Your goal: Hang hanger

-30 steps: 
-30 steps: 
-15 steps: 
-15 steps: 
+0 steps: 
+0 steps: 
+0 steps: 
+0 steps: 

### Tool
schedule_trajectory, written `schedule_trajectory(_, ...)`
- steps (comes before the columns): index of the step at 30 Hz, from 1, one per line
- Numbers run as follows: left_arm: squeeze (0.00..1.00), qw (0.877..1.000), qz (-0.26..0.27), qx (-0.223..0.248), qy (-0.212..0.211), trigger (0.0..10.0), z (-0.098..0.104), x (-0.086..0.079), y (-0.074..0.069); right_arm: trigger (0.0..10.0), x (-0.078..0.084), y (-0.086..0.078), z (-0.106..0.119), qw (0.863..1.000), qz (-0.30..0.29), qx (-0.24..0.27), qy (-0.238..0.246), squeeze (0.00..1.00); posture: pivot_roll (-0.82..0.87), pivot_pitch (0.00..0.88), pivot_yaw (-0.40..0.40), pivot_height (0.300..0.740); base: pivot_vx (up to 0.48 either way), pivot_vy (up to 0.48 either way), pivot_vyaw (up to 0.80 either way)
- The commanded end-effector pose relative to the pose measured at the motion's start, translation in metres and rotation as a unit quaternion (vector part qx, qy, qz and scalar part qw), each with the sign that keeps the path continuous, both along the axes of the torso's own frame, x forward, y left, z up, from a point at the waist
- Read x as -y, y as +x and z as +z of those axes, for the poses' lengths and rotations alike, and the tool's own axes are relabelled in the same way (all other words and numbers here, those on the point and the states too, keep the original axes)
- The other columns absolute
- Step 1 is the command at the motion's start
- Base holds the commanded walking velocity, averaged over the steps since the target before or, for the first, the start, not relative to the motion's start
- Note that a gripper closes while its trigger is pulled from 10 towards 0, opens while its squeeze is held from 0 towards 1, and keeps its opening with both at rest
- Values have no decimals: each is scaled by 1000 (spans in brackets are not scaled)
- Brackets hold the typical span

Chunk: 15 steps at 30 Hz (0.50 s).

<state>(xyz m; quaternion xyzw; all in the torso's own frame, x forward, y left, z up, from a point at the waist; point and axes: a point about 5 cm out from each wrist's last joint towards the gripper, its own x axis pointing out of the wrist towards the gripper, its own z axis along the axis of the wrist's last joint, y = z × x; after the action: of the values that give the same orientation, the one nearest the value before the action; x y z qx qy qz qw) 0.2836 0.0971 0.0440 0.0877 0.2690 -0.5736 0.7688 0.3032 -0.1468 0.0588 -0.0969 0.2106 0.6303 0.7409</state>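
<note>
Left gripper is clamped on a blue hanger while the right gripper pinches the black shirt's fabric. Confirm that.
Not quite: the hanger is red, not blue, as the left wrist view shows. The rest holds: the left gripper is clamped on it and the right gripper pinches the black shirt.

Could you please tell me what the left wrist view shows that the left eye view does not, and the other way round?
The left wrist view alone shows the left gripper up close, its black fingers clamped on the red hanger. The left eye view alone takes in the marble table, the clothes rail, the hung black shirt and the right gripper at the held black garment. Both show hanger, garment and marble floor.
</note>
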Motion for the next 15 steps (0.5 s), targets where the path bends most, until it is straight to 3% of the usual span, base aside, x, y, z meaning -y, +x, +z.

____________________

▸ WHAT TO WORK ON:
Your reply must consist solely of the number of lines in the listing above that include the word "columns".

▸ ANSWER SECTION:
2